* [Task statement]: Write down each entry again, exactly as it reads.

[Collected data]
══════════════════════════════

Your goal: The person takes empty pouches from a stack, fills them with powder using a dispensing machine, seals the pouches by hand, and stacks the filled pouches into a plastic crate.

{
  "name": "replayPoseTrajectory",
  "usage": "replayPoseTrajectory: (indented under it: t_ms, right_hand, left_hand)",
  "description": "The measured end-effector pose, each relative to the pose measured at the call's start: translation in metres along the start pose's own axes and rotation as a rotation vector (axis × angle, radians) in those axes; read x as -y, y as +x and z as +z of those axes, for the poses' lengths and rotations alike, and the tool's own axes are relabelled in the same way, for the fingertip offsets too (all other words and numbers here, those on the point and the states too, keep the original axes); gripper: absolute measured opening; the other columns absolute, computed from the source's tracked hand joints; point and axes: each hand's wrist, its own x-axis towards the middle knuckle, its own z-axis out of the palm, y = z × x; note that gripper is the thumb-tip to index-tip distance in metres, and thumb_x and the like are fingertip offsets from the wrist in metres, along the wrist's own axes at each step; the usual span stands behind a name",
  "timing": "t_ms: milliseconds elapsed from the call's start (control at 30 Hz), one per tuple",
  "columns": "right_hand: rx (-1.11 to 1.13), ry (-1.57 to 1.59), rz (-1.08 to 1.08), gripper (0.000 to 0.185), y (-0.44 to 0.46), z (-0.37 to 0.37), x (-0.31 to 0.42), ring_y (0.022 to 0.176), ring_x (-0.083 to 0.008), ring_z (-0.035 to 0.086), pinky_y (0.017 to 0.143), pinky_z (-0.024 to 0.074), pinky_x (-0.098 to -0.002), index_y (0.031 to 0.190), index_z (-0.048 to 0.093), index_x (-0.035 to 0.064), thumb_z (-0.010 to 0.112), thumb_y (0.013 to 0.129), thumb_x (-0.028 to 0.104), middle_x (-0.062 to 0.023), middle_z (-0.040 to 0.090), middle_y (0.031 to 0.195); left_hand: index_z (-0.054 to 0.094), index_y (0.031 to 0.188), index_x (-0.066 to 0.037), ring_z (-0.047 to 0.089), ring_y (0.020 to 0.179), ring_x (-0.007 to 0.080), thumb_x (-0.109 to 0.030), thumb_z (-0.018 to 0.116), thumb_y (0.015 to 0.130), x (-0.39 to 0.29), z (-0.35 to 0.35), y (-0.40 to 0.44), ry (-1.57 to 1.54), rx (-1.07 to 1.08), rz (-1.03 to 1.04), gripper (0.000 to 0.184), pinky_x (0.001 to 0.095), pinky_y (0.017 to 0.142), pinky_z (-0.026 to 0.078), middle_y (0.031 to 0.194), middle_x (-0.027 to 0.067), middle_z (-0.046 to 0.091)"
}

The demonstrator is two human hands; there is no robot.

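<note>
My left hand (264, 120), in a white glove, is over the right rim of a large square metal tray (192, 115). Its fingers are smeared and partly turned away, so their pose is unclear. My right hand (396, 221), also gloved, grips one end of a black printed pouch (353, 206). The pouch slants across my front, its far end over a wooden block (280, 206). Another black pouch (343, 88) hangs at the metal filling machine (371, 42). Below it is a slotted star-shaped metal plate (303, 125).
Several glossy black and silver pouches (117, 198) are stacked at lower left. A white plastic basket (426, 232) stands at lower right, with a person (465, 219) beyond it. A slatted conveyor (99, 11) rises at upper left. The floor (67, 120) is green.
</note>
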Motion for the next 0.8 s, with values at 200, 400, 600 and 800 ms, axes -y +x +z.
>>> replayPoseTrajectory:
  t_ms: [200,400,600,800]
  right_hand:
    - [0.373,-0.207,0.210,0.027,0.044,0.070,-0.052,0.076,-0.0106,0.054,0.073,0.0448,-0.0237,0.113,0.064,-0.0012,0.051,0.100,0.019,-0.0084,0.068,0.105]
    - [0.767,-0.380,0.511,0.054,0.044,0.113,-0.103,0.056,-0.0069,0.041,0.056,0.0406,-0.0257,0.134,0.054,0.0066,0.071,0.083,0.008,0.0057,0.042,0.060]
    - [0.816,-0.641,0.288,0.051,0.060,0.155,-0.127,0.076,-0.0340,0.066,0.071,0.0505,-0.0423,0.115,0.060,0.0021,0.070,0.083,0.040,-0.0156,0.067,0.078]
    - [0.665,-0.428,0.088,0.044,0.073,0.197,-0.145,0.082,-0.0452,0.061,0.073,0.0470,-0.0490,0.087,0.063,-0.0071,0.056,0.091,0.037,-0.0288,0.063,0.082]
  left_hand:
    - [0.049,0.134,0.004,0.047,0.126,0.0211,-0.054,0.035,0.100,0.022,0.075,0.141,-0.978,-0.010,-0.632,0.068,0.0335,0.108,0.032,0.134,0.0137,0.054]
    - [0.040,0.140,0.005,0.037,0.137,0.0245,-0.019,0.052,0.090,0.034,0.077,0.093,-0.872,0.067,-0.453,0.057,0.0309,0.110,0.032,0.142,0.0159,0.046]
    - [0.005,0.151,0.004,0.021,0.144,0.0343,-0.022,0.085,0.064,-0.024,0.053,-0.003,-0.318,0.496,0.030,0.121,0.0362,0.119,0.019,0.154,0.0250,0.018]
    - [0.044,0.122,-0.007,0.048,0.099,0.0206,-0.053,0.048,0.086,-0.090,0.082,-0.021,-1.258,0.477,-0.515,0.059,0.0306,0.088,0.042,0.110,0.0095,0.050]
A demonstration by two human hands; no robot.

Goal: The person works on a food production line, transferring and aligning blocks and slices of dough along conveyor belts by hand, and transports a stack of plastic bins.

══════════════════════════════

* [Written answer]:
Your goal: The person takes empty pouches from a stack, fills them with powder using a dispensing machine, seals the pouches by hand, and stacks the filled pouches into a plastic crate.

{
  "name": "replayPoseTrajectory",
  "usage": "replayPoseTrajectory: (indented under it: t_ms, right_hand, left_hand)",
  "description": "The measured end-effector pose, each relative to the pose measured at the call's start: translation in metres along the start pose's own axes and rotation as a rotation vector (axis × angle, radians) in those axes; read x as -y, y as +x and z as +z of those axes, for the poses' lengths and rotations alike, and the tool's own axes are relabelled in the same way, for the fingertip offsets too (all other words and numbers here, those on the point and the states too, keep the original axes); gripper: absolute measured opening; the other columns absolute, computed from the source's tracked hand joints; point and axes: each hand's wrist, its own x-axis towards the middle knuckle, its own z-axis out of the palm, y = z × x; note that gripper is the thumb-tip to index-tip distance in metres, and thumb_x and the like are fingertip offsets from the wrist in metres, along the wrist's own axes at each step; the usual span stands behind a name",
  "timing": "t_ms: milliseconds elapsed from the call's start (control at 30 Hz), one per tuple",
  "columns": "right_hand: rx (-1.11 to 1.13), ry (-1.57 to 1.59), rz (-1.08 to 1.08), gripper (0.000 to 0.185), y (-0.44 to 0.46), z (-0.37 to 0.37), x (-0.31 to 0.42), ring_y (0.022 to 0.176), ring_x (-0.083 to 0.008), ring_z (-0.035 to 0.086), pinky_y (0.017 to 0.143), pinky_z (-0.024 to 0.074), pinky_x (-0.098 to -0.002), index_y (0.031 to 0.190), index_z (-0.048 to 0.093), index_x (-0.035 to 0.064), thumb_z (-0.010 to 0.112), thumb_y (0.013 to 0.129), thumb_x (-0.028 to 0.104), middle_x (-0.062 to 0.023), middle_z (-0.040 to 0.090), middle_y (0.031 to 0.195); left_hand: index_z (-0.054 to 0.094), index_y (0.031 to 0.188), index_x (-0.066 to 0.037), ring_z (-0.047 to 0.089), ring_y (0.020 to 0.179), ring_x (-0.007 to 0.080), thumb_x (-0.109 to 0.030), thumb_z (-0.018 to 0.116), thumb_y (0.015 to 0.130), x (-0.39 to 0.29), z (-0.35 to 0.35), y (-0.40 to 0.44), ry (-1.57 to 1.54), rx (-1.07 to 1.08), rz (-1.03 to 1.04), gripper (0.000 to 0.184), pinky_x (0.001 to 0.095), pinky_y (0.017 to 0.142), pinky_z (-0.026 to 0.078), middle_y (0.031 to 0.194), middle_x (-0.027 to 0.067), middle_z (-0.046 to 0.091)"
}

The demonstrator is two human hands; there is no robot.

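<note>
My left hand (264, 120), in a white glove, is over the right rim of a large square metal tray (192, 115). Its fingers are smeared and partly turned away, so their pose is unclear. My right hand (396, 221), also gloved, grips one end of a black printed pouch (353, 206). The pouch slants across my front, its far end over a wooden block (280, 206). Another black pouch (343, 88) hangs at the metal filling machine (371, 42). Below it is a slotted star-shaped metal plate (303, 125).
Several glossy black and silver pouches (117, 198) are stacked at lower left. A white plastic basket (426, 232) stands at lower right, with a person (465, 219) beyond it. A slatted conveyor (99, 11) rises at upper left. The floor (67, 120) is green.
</note>
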Motion for the next 0.8 s, with values at 200, 400, 600 and 800 ms, axes -y +x +z.
>>> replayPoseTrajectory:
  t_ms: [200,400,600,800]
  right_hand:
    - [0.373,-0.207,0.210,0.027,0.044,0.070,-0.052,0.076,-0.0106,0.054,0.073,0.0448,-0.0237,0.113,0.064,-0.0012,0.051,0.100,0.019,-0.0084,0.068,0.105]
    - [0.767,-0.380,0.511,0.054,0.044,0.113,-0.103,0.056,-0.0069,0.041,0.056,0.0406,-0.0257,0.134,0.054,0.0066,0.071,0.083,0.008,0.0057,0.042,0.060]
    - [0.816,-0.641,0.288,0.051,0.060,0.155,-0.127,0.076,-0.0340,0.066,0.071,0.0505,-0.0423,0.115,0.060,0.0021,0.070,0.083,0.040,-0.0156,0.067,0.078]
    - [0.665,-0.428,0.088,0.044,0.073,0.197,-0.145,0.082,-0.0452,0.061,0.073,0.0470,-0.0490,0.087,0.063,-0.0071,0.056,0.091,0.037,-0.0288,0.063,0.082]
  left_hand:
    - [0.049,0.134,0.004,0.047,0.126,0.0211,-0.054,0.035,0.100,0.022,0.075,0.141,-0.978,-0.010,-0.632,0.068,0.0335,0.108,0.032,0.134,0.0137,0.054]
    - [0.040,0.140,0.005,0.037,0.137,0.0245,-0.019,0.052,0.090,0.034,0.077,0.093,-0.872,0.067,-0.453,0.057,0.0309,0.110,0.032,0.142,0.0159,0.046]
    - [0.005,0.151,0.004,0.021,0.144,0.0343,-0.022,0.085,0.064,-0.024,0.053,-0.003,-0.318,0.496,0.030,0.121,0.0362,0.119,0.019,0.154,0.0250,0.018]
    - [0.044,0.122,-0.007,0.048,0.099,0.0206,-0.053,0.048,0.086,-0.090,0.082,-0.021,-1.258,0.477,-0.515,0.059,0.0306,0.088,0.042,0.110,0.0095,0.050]
A demonstration by two human hands; no robot.

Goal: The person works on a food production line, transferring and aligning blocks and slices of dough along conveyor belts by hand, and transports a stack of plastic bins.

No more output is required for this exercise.